10. It is being increasingly noticed that the Panchayati Raj Institutions are viewed only as organisational arms of political parties, especially of the ruling party in the state. The State Government, in most states, allows the Panchayati Raj Institutions to function only upon expediency rather than any commitment to the philosophy of democratic decentralisation.
In view of the various shortcomings in the working of the Panchayati Raj Institutions, the Janata Party Government in 1977 appointed a Committee under the chairmanship of Ashok Mehta to inquire into the causes of failure in the working of Panchayati Raj bodies and suggest measures to strengthen them.

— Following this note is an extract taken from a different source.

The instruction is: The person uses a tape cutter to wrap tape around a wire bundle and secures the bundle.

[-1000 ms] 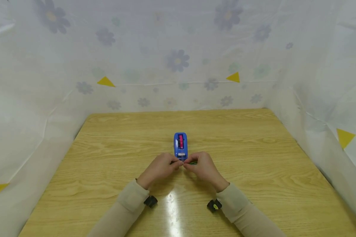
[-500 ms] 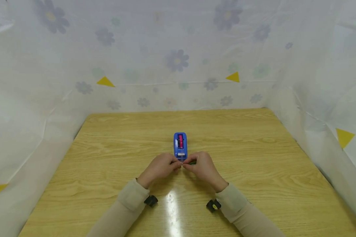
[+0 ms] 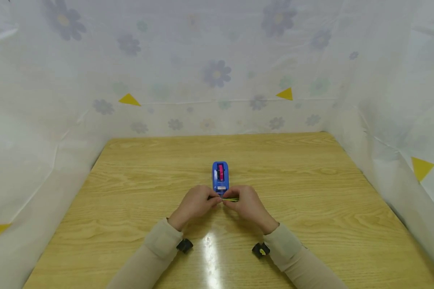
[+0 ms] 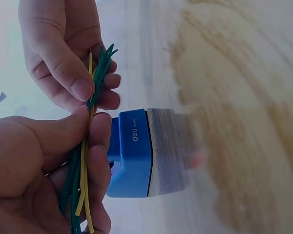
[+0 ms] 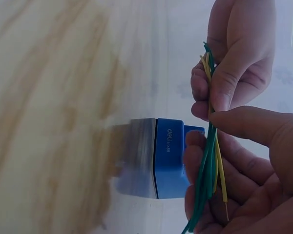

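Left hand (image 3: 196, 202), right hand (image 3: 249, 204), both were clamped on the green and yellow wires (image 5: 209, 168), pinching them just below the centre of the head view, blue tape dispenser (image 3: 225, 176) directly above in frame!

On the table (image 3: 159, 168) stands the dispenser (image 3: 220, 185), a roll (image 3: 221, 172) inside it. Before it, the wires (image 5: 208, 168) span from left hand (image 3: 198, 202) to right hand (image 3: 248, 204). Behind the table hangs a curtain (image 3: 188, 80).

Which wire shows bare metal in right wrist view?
The rightmost yellow wire: thin bare tip at its lower end. The yellow one beside it and green wires show none.
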Demonstrator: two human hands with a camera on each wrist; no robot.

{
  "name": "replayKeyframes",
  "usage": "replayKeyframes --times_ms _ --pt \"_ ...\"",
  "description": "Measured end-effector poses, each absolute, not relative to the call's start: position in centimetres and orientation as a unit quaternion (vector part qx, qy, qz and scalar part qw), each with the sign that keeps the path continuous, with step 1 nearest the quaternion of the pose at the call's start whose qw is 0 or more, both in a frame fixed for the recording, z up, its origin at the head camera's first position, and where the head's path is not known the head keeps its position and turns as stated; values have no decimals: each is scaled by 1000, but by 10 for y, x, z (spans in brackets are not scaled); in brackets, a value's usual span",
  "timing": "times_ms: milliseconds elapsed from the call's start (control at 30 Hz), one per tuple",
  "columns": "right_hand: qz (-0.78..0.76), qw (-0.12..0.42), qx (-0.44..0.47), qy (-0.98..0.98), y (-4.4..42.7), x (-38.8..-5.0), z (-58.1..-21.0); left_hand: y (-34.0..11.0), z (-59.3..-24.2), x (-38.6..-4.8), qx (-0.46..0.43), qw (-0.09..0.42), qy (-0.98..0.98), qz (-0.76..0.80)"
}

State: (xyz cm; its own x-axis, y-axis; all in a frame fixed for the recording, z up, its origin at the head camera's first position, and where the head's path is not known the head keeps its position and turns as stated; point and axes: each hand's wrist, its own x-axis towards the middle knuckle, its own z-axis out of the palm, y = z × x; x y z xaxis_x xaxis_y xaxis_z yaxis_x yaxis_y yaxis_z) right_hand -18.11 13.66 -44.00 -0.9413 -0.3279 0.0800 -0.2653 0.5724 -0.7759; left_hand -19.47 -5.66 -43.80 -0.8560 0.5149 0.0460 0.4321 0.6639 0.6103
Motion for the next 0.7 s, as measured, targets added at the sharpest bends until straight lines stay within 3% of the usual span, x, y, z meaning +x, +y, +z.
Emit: replayKeyframes --times_ms 433,700 --pt "-427 39 -172 887 138 -182 -442 -54 -438 -193 271 14 924 270" --pt "-442 32 -163 881 137 -183 -442 -55 -437 -194 273 24 923 271"
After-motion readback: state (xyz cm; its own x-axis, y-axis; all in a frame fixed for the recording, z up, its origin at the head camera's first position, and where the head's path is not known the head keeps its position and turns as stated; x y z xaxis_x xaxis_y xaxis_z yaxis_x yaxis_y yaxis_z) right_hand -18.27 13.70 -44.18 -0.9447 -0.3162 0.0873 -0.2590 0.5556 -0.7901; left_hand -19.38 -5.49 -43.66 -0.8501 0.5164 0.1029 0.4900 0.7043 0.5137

In 1978, this Committee made a number of recommendations for revitalisation of PRIs. These included: replacement of the three- tier system by a two-tier system with Mandal Panchayat at the base and Zilla Parishad at the top; assigning more powers to PRIs; making Zilla Parishad primary unit in PR system; political parties taking part in the Panchayati Raj Institutions; conducting election within six months in case of supersession of PRIs; grant of compulsory powers of taxation for Panchayati Raj Institutions to augment their resources; setting up of a Social Justice Committee to safeguard and promote the interests of the vulnerable social and economic groups, imparting training to Panchayat members etc.
The recommendations of the Ashok Mehta Committee were not honoured by the Government of Mrs. Indira Gandhi. In 1985, another Committee under the chairmanship of G. V. K. Rao was constituted. The G. V. K. Rao Committee recommended that (1) PRIs have to be activated and provided with all the required support to become effective organisations, (2) PRIs at district and block levels should be assigned the work of planning, implementation and monitoring of rural development programmes, and (3) Block Development Office should be the spinal chord of the rural development process.
A high-powered Committee was set up by the Government of India in 1986 under the chairmanship of Dr. L.M. Singhvi. The L.M. Singhvi Committee observed that a host of factors like lack of political will, lack of evaluation and feedback, reluctance to raise revenue resources through exercising taxing powers, indifference to corrective measures were responsible for the failure of the Panchayati Raj Institutions.
The Committee suggested locating means to ensure availability of adequate financial resources for Panchayati Raj Institutions. It suggested a pattern of compulsory and optional levies for PRIs in order to enable them to function effectively.
It laid stress on the training, research and public education inputs to strengthen the institutions of Panchayati Raj. The Committee also attached importance to the performance capabilities of persons connected with Panchayati Raj Institutions such as voters, elected representatives, administrative officials, voluntary workers etc.
In May, 1989, the Rajiv Gandhi Government introduced in Parliament 64th Amendment Bill which sought to reinvigorate and streamline the Panchayati Raj Institutions. It sought to provide wider powers and adequate funds to the Panchayats. But the Bill could not be passed due to the dissolution of the Lok Sabha. V. P. Singh Government also indicated its intention to introduce a new Panchayat Bill in the Parliament.
However, the Lok Sabha was dissolved and the bill could not be passed. In 1992, Narasimha Rao Government finally decided to amend the Constitution. This amendment was made by the Lok Sabha in December, 1992, by the Rajya Sabha in December, 1993 and after being ratified by 17 State Assemblies, it came to be known as 73rd Constitutional Amendment Act, 1993. The 73rd Constitutional Amendment made in 1993 came into operation in April, 1994.